Problem:
Print, unchanged, the line containing "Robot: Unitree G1" along with all lines that follow it to the end of the listing.

Segment Open

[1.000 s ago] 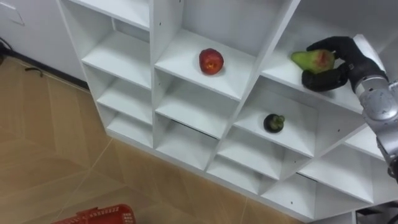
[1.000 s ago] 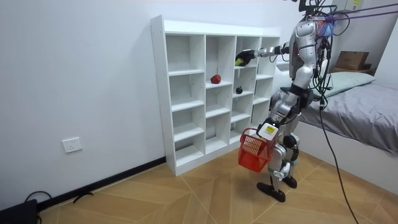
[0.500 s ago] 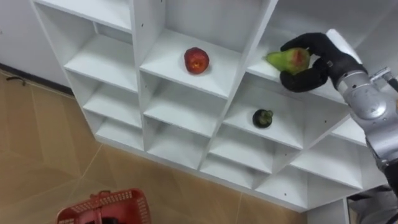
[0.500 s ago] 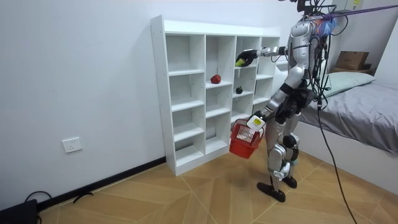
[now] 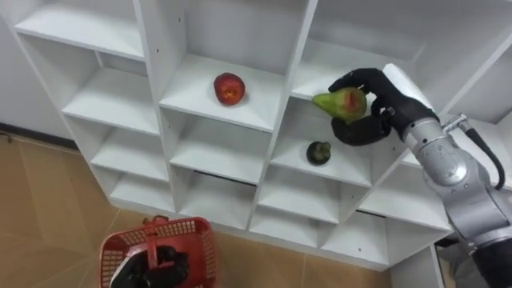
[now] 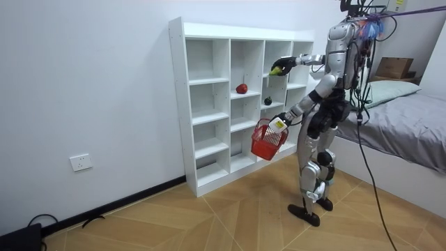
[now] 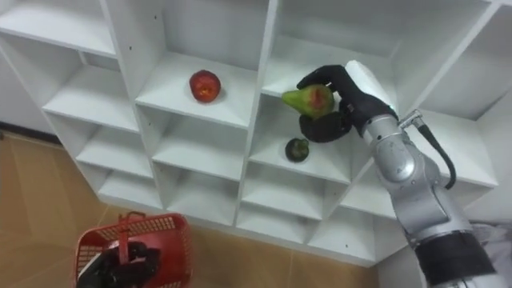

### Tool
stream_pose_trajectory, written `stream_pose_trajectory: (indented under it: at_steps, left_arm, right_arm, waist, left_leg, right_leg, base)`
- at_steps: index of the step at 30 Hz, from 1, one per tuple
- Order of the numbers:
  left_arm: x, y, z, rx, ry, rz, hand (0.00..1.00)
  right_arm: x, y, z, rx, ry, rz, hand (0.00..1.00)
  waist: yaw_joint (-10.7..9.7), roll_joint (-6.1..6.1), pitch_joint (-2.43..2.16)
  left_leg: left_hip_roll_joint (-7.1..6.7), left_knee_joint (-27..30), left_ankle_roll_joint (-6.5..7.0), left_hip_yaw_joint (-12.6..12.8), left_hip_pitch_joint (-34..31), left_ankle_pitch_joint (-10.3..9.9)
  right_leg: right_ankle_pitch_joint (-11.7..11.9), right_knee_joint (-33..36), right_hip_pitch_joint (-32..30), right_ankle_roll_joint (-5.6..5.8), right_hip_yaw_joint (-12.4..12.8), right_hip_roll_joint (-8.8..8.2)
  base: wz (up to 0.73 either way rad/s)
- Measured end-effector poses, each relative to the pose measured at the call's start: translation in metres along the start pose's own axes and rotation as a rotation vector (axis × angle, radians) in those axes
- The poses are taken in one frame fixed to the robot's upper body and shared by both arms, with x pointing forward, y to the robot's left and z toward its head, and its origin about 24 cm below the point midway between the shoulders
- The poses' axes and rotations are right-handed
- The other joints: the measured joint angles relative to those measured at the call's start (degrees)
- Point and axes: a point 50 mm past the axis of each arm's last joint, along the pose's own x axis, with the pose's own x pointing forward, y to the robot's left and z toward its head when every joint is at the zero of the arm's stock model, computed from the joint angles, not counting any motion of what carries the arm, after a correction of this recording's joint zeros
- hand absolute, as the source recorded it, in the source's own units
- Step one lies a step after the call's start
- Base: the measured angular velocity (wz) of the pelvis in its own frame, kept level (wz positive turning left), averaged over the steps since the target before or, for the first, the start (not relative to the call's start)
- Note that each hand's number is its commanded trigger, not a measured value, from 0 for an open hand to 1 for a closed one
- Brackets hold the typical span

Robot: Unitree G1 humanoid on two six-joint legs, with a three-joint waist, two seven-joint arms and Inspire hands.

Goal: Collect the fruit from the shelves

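My right hand [image 5: 370, 108] [image 7: 340, 102] is shut on a green pear [image 5: 339, 102] [image 7: 309, 98] with a red blush, held just in front of the white closet [image 5: 296, 48], clear of its shelf. A red apple [image 5: 229, 88] [image 7: 204, 86] sits on the middle shelf to the left. One shelf below the pear lies a small dark green fruit [image 5: 320, 152] [image 7: 297, 149]. My left hand [image 5: 157, 268] [image 7: 122, 264] is shut on the handle of a red basket [image 5: 160, 250] [image 7: 136, 244], raised low in front of the closet. In the room view the robot [image 6: 322, 111] stands facing the closet [image 6: 240, 97], basket [image 6: 267, 139] lifted.
The closet's other compartments are bare white shelves. Wooden floor [image 5: 48, 216] lies below. In the room view a bed [image 6: 411, 132] stands behind the robot on the room view's right, and a wall socket [image 6: 81, 162] sits low on the wall.
My right hand has drawn the pear out of the shelf towards me. My left hand has raised the red basket up towards the closet. The head camera has shifted.
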Motion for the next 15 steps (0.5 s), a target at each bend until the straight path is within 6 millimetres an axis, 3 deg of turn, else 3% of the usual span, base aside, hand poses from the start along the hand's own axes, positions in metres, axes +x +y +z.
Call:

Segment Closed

The completed task:
Robot: Unitree G1 humanoid on two six-joint legs, with a three-joint waist, two seven-joint arms and Inspire hands.

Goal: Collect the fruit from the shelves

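My right hand [image 5: 370, 108] [image 7: 340, 102] is shut on a green pear [image 5: 339, 102] [image 7: 309, 98] with a red blush, held just in front of the white closet [image 5: 296, 48], clear of its shelf. A red apple [image 5: 229, 88] [image 7: 204, 86] sits on the middle shelf to the left. One shelf below the pear lies a small dark green fruit [image 5: 320, 152] [image 7: 297, 149]. My left hand [image 5: 157, 268] [image 7: 122, 264] is shut on the handle of a red basket [image 5: 160, 250] [image 7: 136, 244], raised low in front of the closet. In the room view the robot [image 6: 322, 111] stands facing the closet [image 6: 240, 97], basket [image 6: 267, 139] lifted.
The closet's other compartments are bare white shelves. Wooden floor [image 5: 48, 216] lies below. In the room view a bed [image 6: 411, 132] stands behind the robot on the room view's right, and a wall socket [image 6: 81, 162] sits low on the wall.
My right hand has drawn the pear out of the shelf towards me. My left hand has raised the red basket up towards the closet. The head camera has shifted.
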Motion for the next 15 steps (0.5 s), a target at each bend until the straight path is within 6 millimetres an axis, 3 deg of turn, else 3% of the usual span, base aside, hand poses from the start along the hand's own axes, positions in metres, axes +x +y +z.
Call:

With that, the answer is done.